[YOUR GOAL]
From the first line of the data below through the line holding "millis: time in", output each line exactly and leave the pictures out.

[DATA BELOW]
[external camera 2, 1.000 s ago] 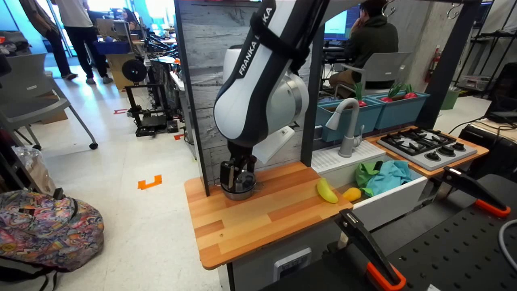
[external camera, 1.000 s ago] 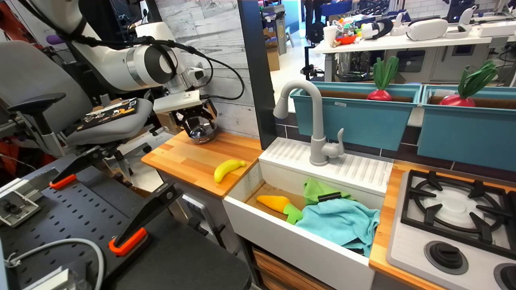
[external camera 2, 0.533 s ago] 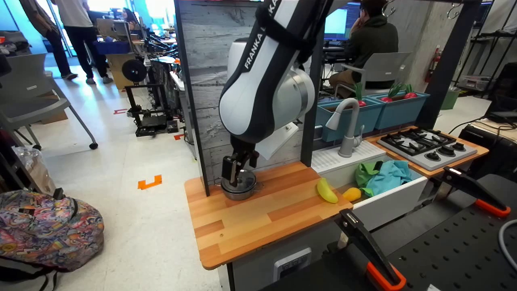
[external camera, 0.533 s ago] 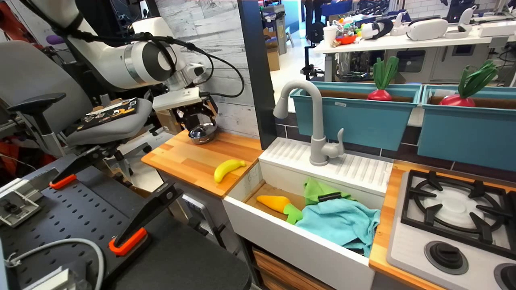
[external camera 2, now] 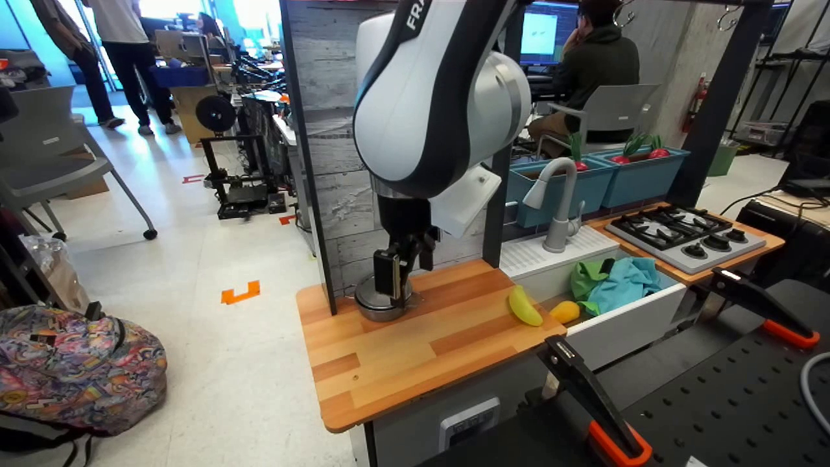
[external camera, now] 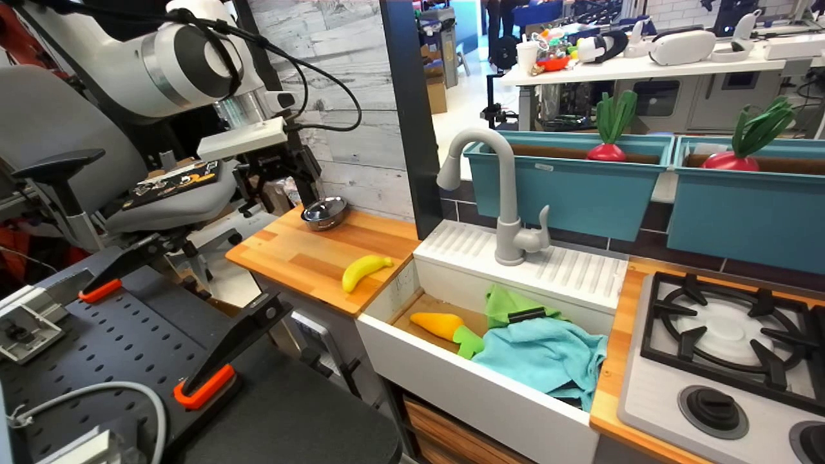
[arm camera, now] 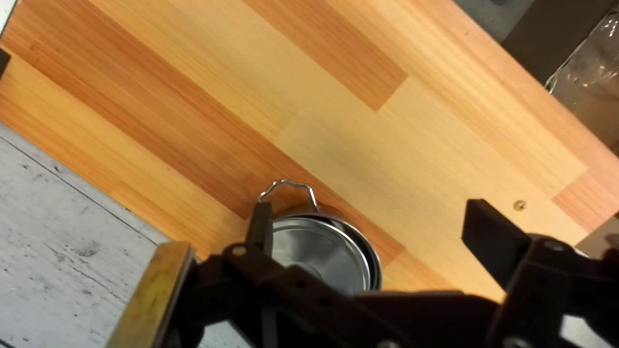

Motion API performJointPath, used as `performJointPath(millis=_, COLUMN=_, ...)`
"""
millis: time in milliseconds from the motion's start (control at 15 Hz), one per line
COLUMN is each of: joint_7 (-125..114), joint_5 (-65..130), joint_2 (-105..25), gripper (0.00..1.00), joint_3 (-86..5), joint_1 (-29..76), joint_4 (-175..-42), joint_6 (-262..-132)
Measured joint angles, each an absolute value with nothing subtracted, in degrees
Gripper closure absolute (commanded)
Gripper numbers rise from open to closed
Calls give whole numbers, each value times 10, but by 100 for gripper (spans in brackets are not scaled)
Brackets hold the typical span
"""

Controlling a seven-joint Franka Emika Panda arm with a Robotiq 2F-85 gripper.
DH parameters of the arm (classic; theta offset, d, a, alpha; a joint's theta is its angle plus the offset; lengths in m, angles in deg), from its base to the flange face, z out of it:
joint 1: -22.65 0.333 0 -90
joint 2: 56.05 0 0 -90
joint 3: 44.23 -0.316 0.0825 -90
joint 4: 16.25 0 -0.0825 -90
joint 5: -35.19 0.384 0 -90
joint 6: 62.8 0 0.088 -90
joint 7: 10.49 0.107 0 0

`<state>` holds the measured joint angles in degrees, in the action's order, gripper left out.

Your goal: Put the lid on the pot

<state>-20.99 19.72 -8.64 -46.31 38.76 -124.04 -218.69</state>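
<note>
Lid [external camera: 325,207]: lies on top of the pot [external camera: 323,224], as seen in an exterior view; whether level or slightly tilted, I cannot tell.
Pot station: upright on the tabletop [external camera: 309,251], near the plank wall [external camera: 348,142] and well apart from the banana [external camera: 364,272].
Lid fit: in the wrist view a dark crescent shows between lid edge and pot rim along one side; true offset or mere viewing angle, unconfirmed.
End effector [arm camera: 375,224]: fingers spread wide, nothing held. In the wrist view one finger [arm camera: 260,227] stands in front of part of the pot and lid; the other shows against the tabletop. Contact with the pot cannot be told.
Step in hand: judged to be getting clear of the covered pot; the task looks all but complete.
Withdrawal: I should rise straight up, fingers apart, until both tips are above the lid, and only then swing aside.
Wire handle [arm camera: 292,182]: shows just beyond that one fingertip; a sideways sweep could hook it and drag the pot, which I judge light enough to slide.
Lid correction: if a clearer view confirms the offset, I should give the lid edge one light push toward the crescent; pressing hard at one side could tip it.
</note>
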Motion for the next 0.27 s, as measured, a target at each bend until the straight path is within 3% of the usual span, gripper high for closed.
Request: performJointPath(millis=267, joint_7=-210, joint_5=197, joint_2=-99, gripper=0, joint_3=-461, joint_1=389, joint_4=-1255, joint_6=-2181)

[RESULT OF THIS EXERCISE]
[external camera 2, 1.000 s ago] 
[external camera, 1.000 s ago] 
[external camera 2, 0.533 s ago] 
[external camera, 0.533 s ago] 
[external camera 2, now] 
[external camera, now] 
[arm camera, now] 

Motion API performJointPath, used as `performJointPath(millis=_, COLUMN=_, ...)`
"""
millis: time in milliseconds from the motion's start (control at 15 Hz), one per line

This exercise requires no further work.